Adossé à des études scientifiques de premier ordre, à des retours d’expérience solidement documentés et à des analyses comparées entre pays pétroliers, le colloque international qu’organise CAVIE le 02 juin 2022 à Dakar vise précisément à éloigner du Sénégal l’éventualité d’une malédiction de l’or noir.
Cette dernière est l’association de la faiblesse institutionnelle, de la volatilité des prix du pétrole, de la pression sur les secteurs agricole et manufacturier, du développement des inégalités et des effets dissuasifs de la fiscalité qui peuvent provoquer l’effondrement de la croissance économique la plus robuste.
Avec ses 17 millions d’habitants dont 25% vivent dans la région de Dakar, le Sénégal est surtout connu pour sa stabilité politique. Depuis son indépendance en 1960, le pays a connu trois alternances politiques, toutes pacifiques. Lui éviter la malédiction de l’or noir passe par le traitement approfondi de ces points prioritaires, lesquels constituent l’ossature de ce colloque international.
Le premier point « Renforcer les performances des institutions en charge de la gestion des ressources pétrolières » sera l’occasion d’expliquer pourquoi la malédiction des ressources est plus un problème institutionnel qu’économique. Il proposera des solutions concrètes pour résoudre à court et moyen termes la crise des ressources qualifiées dont a besoin l’industrie pétrolière locale.
Par quels moyens surveiller et anticiper la volatilité des cours du pétrole ?
Le second point « Surveiller et anticiper la volatilité des cours du pétrole à l’international » permettra de démontrer, grâce à des modèles éprouvés, comment il est possible de surveiller et d’anticiper la volatilité des prix afin d’en minimiser les effets négatifs sur la maîtrise de la discipline budgétaire, l’investissement réel, la répartition des revenus et la lutte contre la pauvreté.
Le troisième point « Diminuer la pression sur l’agriculture, la manufacture et la fiscalité » vise principalement à décrire et à éviter le « syndrome hollandais » par la diversification économique. Il présentera des méthodes et outils orientés vers un soutien politique plus accru aux activités économiques les moins compétitives du Sénégal.
Le quatrième point « lutter contre les inégalités économiques, sociales et environnementales » mettra en évidence les principales inégalités observées au sein des pays exportateurs de pétrole. Dans le cas du Sénégal, les intervenants mettront en évidence les causes, les conséquences, les responsables et les idées d’amélioration pratiques.
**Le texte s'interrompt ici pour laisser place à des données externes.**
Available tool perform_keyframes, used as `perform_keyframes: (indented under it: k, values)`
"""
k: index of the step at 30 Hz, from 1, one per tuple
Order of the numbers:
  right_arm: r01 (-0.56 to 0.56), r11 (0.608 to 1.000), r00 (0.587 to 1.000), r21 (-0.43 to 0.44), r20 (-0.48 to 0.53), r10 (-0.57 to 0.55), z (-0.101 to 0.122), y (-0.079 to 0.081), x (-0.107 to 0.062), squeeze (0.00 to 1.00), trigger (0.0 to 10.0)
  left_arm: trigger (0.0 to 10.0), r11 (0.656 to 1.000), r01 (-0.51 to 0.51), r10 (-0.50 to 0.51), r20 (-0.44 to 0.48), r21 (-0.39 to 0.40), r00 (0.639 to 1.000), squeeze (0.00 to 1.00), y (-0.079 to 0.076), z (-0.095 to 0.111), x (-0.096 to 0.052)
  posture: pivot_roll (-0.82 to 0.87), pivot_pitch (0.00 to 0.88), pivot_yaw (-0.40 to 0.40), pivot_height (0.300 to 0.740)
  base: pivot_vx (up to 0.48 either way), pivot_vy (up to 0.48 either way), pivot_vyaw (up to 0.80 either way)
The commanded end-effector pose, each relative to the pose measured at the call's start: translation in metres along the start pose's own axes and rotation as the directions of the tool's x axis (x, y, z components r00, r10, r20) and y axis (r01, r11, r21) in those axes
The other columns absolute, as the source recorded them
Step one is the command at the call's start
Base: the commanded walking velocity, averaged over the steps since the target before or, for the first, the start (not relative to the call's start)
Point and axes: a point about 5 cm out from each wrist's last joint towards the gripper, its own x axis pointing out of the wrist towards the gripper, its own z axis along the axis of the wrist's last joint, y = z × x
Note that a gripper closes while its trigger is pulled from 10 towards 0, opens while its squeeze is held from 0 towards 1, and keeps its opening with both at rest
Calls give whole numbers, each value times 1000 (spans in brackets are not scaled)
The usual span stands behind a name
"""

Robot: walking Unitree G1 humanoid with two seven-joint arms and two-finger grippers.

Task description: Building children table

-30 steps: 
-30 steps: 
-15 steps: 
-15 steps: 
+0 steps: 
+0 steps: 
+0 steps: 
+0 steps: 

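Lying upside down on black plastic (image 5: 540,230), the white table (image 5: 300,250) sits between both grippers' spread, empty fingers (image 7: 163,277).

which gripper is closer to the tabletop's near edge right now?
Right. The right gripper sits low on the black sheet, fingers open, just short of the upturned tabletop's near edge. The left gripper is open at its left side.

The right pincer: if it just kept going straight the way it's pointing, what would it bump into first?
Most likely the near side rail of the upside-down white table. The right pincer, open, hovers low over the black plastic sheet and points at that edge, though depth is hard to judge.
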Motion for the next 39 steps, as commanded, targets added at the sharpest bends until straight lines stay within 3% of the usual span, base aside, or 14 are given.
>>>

Au surplus, le Sénégal devra affronter et gérer le déploiement progressif des politiques de transition énergétique au niveau local et dans la plupart des grands pays importateurs de pétrole. Selon l’Agence internationale de l’énergie, la demande mondiale de pétrole devrait diminuer d’environ 20 millions de barils par jour jusqu’en 2040. D’où la nécessité de se transformer habilement par le pétrole en sachant que l’avenir se fera sans (ou contre) lui.
Guy Gweth est le président en exercice du CAVIE. Également directeur des Bureaux extérieurs de l’Association fédérale des PME allemandes (BVMW) au Bénin, au Cameroun, au Gabon et au Togo, il est le fondateur de Knowdys Consulting Group (KCG) et le responsable du programme « Doing Business in Africa » à Centrale Supélec et à l’Emlyon depuis 2012.